Exercise instructions:
Work out how many lines of this material hold the word "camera". Write only that number.

Extracted material:
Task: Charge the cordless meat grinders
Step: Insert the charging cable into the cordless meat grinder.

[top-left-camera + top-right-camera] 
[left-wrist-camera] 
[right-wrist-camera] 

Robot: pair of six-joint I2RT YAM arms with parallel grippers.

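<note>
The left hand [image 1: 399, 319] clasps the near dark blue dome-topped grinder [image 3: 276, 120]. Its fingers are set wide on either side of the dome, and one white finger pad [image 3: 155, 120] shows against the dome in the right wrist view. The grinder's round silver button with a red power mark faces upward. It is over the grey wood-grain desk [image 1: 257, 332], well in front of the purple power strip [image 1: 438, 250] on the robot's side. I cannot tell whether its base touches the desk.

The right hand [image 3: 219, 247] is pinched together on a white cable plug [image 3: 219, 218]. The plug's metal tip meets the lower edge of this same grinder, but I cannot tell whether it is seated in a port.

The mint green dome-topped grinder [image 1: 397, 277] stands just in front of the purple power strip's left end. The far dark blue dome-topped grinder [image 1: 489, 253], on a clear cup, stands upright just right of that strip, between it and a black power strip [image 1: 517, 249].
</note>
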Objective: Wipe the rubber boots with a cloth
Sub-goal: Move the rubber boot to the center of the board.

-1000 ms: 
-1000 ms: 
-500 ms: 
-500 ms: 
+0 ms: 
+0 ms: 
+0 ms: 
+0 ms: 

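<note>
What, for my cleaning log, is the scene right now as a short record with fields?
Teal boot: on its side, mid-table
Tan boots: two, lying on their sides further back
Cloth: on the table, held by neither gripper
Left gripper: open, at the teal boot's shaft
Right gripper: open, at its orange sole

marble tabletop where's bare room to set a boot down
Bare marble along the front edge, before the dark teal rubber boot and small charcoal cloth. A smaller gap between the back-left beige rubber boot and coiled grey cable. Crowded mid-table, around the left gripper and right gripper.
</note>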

Solution to this task:
3